How to complete this task = In the data below, reproduce everything exactly except the images.

---------- Supplied information

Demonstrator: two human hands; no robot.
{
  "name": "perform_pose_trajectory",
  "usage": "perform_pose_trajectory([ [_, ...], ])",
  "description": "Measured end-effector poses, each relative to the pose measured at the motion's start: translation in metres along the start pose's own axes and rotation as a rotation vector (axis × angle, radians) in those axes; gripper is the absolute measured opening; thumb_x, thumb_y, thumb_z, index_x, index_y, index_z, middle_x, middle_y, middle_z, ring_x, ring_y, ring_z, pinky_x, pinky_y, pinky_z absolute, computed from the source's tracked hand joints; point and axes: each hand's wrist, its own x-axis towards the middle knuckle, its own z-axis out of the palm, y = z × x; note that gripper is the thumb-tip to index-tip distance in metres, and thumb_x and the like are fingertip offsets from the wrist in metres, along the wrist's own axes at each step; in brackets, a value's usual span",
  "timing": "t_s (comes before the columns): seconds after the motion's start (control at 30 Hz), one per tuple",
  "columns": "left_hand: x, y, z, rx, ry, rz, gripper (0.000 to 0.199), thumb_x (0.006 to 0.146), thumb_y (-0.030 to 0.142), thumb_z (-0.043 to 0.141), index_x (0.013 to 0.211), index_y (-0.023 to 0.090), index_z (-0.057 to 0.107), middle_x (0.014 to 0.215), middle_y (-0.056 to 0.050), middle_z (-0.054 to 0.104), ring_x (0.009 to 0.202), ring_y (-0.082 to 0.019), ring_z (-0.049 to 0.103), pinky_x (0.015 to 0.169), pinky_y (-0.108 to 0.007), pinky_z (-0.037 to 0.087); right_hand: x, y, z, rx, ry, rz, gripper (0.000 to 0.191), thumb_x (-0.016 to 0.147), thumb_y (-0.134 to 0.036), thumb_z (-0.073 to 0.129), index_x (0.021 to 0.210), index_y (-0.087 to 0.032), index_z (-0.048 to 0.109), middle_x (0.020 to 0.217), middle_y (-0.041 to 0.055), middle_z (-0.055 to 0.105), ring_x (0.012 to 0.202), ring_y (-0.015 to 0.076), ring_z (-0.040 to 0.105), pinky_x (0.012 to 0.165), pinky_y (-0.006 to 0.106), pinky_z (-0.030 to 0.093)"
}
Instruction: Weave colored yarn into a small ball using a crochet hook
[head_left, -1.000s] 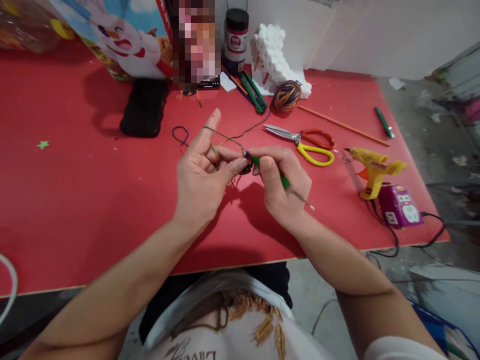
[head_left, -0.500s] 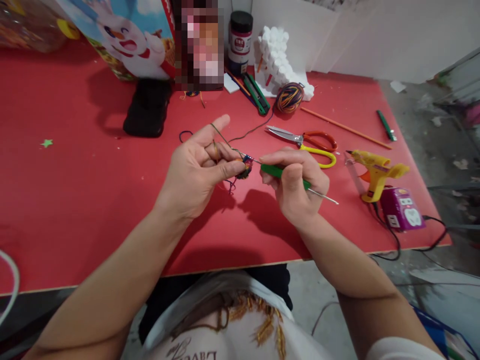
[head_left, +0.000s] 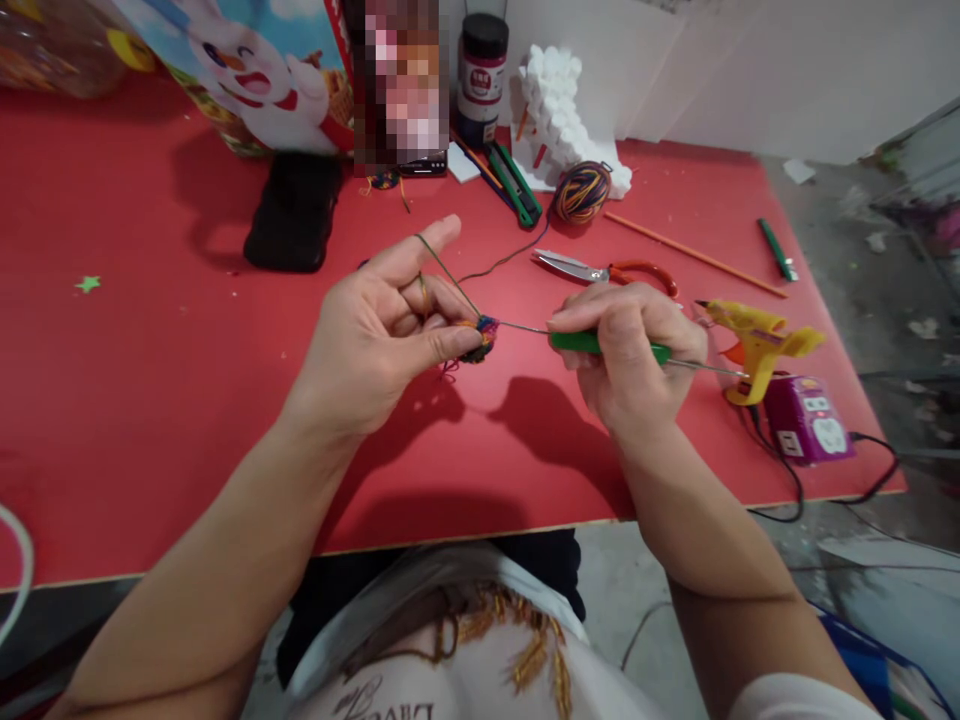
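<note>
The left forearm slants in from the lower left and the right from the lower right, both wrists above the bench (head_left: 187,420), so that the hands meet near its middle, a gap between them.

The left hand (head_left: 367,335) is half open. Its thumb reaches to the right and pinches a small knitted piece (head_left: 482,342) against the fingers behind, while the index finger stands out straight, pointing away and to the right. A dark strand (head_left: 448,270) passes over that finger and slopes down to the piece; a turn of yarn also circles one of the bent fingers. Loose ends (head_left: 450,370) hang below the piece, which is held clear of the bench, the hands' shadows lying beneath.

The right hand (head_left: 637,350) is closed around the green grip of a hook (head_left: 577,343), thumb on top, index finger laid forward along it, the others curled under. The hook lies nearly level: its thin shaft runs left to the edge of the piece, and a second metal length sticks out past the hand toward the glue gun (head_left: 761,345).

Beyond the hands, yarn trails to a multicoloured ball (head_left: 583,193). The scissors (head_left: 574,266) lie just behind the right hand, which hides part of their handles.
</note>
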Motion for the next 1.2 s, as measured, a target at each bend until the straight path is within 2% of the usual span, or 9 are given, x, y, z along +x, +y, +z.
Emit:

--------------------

Answer to the exercise =
Demonstrator: two human hands; no robot.
{
  "name": "perform_pose_trajectory",
  "usage": "perform_pose_trajectory([ [_, ...], ])",
  "description": "Measured end-effector poses, each relative to the pose measured at the motion's start: translation in metres along the start pose's own axes and rotation as a rotation vector (axis × angle, radians) in those axes; gripper is the absolute measured opening; thumb_x, thumb_y, thumb_z, index_x, index_y, index_z, middle_x, middle_y, middle_z, ring_x, ring_y, ring_z, pinky_x, pinky_y, pinky_z absolute, computed from the source's tracked hand joints; point and axes: each hand's wrist, its own x-axis towards the middle knuckle, its own z-axis out of the palm, y = z × x; note that gripper is the thumb-tip to index-tip distance in metres, and thumb_x and the like are fingertip offsets from the wrist in metres, along the wrist's own axes at each step; in brackets, a value's usual span",
  "timing": "t_s (comes before the columns): seconds after the motion's start (control at 30 Hz), one per tuple",
  "columns": "left_hand: x, y, z, rx, ry, rz, gripper (0.000 to 0.199), thumb_x (0.006 to 0.146), thumb_y (-0.030 to 0.142), thumb_z (-0.043 to 0.141), index_x (0.013 to 0.211), index_y (-0.023 to 0.090), index_z (-0.057 to 0.107), middle_x (0.014 to 0.215), middle_y (-0.056 to 0.050), middle_z (-0.054 to 0.104), ring_x (0.009 to 0.202), ring_y (-0.082 to 0.019), ring_z (-0.049 to 0.103), pinky_x (0.015 to 0.169), pinky_y (-0.108 to 0.007), pinky_z (-0.037 to 0.087); right_hand: x, y, z, rx, ry, rz, gripper (0.000 to 0.191), thumb_x (-0.016 to 0.147), thumb_y (-0.134 to 0.036), thumb_z (-0.073 to 0.129), index_x (0.021 to 0.210), index_y (-0.087 to 0.032), index_z (-0.048 to 0.109), middle_x (0.020 to 0.217), middle_y (-0.041 to 0.055), middle_z (-0.055 to 0.105), ring_x (0.012 to 0.202), ring_y (-0.015 to 0.076), ring_z (-0.040 to 0.105), pinky_x (0.012 to 0.165), pinky_y (-0.006 to 0.106), pinky_z (-0.030 to 0.093)"
}
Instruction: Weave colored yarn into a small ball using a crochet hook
[head_left, -1.000s] 
[head_left, -0.500s] 
[head_left, +0.000s] 
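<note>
The left forearm slants in from the lower left and the right from the lower right, both wrists above the bench (head_left: 187,420), so that the hands meet near its middle, a gap between them.

The left hand (head_left: 367,335) is half open. Its thumb reaches to the right and pinches a small knitted piece (head_left: 482,342) against the fingers behind, while the index finger stands out straight, pointing away and to the right. A dark strand (head_left: 448,270) passes over that finger and slopes down to the piece; a turn of yarn also circles one of the bent fingers. Loose ends (head_left: 450,370) hang below the piece, which is held clear of the bench, the hands' shadows lying beneath.

The right hand (head_left: 637,350) is closed around the green grip of a hook (head_left: 577,343), thumb on top, index finger laid forward along it, the others curled under. The hook lies nearly level: its thin shaft runs left to the edge of the piece, and a second metal length sticks out past the hand toward the glue gun (head_left: 761,345).

Beyond the hands, yarn trails to a multicoloured ball (head_left: 583,193). The scissors (head_left: 574,266) lie just behind the right hand, which hides part of their handles.
</note>
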Motion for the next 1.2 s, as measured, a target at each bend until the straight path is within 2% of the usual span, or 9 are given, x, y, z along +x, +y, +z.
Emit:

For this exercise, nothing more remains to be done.